Par ailleurs, le point de départ du délai d’un an est imprécis en cas de manifestations épisodiques des parents et, une fois le désintérêt d’une année constaté, aucun délai n’est fixé pour saisir le tribunal. On laisse aux seuls travailleurs sociaux le soin d’apprécier l’opportunité de cette saisine, mais il faut savoir que leur formation les conduit à privilégier à tout prix les liens du sang. Il n’est guère acceptable que la société s’en remette à ces seuls professionnels pour exercer une telle responsabilité.
Une simplification de tous les recours juridictionnels et une uniformisation de leurs délais paraissent indispensables. De même, il conviendrait de clarifier la dualité des compétences juridictionnelles entre les juridictions administratives et celles de l’ordre judiciaire.

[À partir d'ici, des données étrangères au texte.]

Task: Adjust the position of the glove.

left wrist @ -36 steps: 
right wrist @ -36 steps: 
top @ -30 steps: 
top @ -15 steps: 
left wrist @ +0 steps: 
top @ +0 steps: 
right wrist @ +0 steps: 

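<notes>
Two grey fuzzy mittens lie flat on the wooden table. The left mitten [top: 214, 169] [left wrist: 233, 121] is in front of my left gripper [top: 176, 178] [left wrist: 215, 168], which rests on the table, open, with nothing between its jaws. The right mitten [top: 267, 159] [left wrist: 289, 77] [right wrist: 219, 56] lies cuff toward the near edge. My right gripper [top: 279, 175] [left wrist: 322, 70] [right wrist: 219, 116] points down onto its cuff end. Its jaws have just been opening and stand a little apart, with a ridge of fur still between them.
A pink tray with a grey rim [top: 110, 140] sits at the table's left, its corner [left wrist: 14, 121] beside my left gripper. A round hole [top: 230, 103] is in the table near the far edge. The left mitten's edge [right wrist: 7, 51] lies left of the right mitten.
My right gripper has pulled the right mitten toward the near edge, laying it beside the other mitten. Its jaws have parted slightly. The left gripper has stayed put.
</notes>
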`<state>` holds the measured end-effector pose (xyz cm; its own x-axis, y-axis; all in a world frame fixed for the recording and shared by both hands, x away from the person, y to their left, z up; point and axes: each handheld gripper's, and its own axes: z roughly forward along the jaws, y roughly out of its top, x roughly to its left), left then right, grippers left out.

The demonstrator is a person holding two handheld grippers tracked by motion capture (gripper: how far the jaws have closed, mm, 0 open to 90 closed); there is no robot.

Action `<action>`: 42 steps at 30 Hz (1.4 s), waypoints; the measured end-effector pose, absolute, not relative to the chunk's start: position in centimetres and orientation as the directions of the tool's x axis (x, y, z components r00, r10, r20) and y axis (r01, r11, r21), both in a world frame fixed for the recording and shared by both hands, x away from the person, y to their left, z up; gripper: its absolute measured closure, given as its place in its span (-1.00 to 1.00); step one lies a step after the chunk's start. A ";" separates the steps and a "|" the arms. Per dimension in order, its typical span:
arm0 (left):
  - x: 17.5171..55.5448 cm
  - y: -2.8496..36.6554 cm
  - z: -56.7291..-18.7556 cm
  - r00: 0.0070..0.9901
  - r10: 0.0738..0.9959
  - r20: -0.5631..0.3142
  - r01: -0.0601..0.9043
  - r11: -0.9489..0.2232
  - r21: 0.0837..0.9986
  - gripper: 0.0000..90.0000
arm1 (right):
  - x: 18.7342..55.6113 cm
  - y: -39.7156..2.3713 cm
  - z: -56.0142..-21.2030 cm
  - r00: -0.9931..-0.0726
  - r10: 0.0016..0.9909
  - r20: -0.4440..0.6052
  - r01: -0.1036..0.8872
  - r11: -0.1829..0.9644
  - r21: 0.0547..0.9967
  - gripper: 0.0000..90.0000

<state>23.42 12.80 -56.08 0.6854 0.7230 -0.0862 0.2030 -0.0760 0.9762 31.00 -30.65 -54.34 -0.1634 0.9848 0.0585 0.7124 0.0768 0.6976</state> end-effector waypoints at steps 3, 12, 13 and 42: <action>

Mais, à ce jour, notre droit ne paraît pas totalement dépourvu pour répondre aux situations variées de ces enfants sous tutelle départementale.
En effet, l’adoption simple constitue une voie possible, qui mériterait d’être davantage considérée, d’autant que l’insertion harmonieuse de l’enfant dans sa famille adoptive peut s’effectuer sans l’effacement complet de ses liens d’origine. L’adoption simple consacre précisément un lien de filiation entre l’adopté et sa famille adoptive, mais l’adopté conserve des liens juridiques avec sa famille d’origine. Elle constitue donc une filiation additive, et non une filiation substitutive, tout en transférant aux adoptants les droits de l’autorité parentale.
L’adoption simple se présente donc comme étant la plus appropriée en cas de présence de liens familiaux réels ou symboliques, mais significatifs pour l’enfant.
L’adoption simple doit, dès lors, être réhabilitée et revitalisée.
Sur ce seul point de la procédure de « délaissement parental », il y aurait encore beaucoup à dire, et surtout beaucoup à faire.
Le projet de loi qui vient d’être déposé sur le bureau du Sénat sera, je l’espère, à la hauteur de l’attente des couples et surtout des enfants. Le groupe de l’Union centriste et moi-même serons très attentifs à la portée de ce texte et nous n’hésiterons pas à proposer des améliorations si nous les jugeons nécessaires.